The science of the spleen

The study’s lead author, Melissa Ilardo, from the University of Copenhagen’s Centre for Geogenetics, went to Indonesia to meet the two communities, bringing a portable ultrasound with her to measure their spleens. Once the Bajaus’ spleens were found to be significantly larger, the question became, why?

“We wanted to see if there was some difference in their genomes that could explain this,” Racimo said.

Ultimately, he said, there was.

After sequencing the genomes of a few dozen Bajau and Saluan, the researchers found that the Bajau had much higher frequency of a variant of specific gene, called the PDE10A, associated with spleen size.
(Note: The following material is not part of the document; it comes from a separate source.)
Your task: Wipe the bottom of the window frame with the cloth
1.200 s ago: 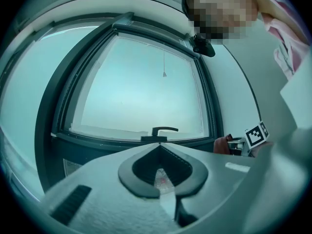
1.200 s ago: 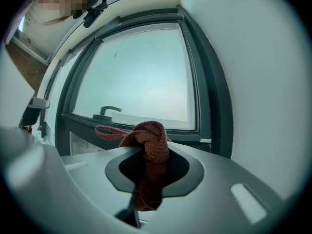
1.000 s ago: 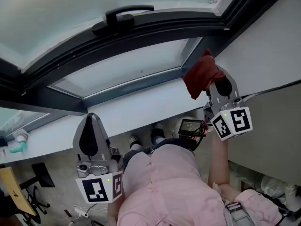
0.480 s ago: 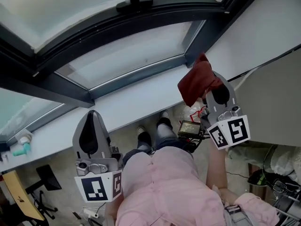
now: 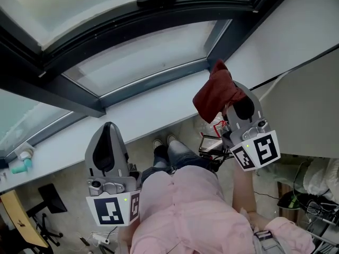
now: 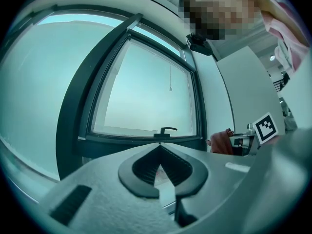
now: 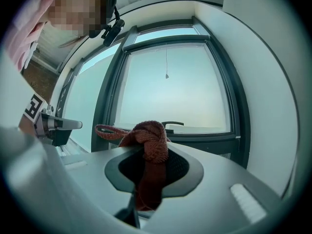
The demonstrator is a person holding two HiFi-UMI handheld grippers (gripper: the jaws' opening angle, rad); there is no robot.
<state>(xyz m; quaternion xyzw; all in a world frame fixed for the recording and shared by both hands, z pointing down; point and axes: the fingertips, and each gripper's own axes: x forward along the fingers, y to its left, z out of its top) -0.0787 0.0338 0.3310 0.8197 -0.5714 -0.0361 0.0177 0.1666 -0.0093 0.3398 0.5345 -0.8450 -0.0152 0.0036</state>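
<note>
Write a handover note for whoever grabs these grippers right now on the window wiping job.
Right gripper: fingers shut on the red cloth, up by the right end of the window frame's bottom rail; contact unclear.
Left gripper: fingers together, empty, back from the white sill.
Done: cloth is gripped.
Left: wipe along the bottom rail.

Head view steeply down from above; both gripper views close along own jaws, toward the shared window [image 6: 146, 82].
</note>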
Increased thyroid hormone levels in the Bajau are believed to play a significant role as well, the study says.

“This gene existed before the Bajau, because the Saluan have it too,” Racimo said. “But once they diverged from each other, at some point in history, it became advantageous for Bajau individuals to have this after the Bajau adapted to this particular lifestyle. Individuals who had it tended to survive more than others, or maybe they had more children. The fact that both Bajau divers and non-divers have the large spleen points to the fact that this is something they have from birth rather than something they acquired through experience over time.”

There may be other factors too

Other scientists who were not involved in the research said that it’s still possible that other adaptations may be at play in the diving capacity of the Bajau.

“The lung chest wall could become more compliant.” There “could be some looseness that develops over your training. The diaphragm could become stretched. The abs could become more compliant. We don’t really know if those things occur,” said Richard Moon, who studies body response to high altitudes and extreme depths at Duke University School of Medicine.

The study pointed out that genetic mutations have affected various other populations of people who live in extreme conditions around the world. Several studies have documented how people in Tibet, for example, seem to have undergone natural selection to adapt to hypoxia, an oxygen deficiency due to high altitude.

Discoveries explaining these mutations, Racimo said, go a long way in helping us understand how we may continue to adapt to extreme conditions. “We’re still evolving,” Racimo said. “Evolution hasn’t stopped at any point in time.”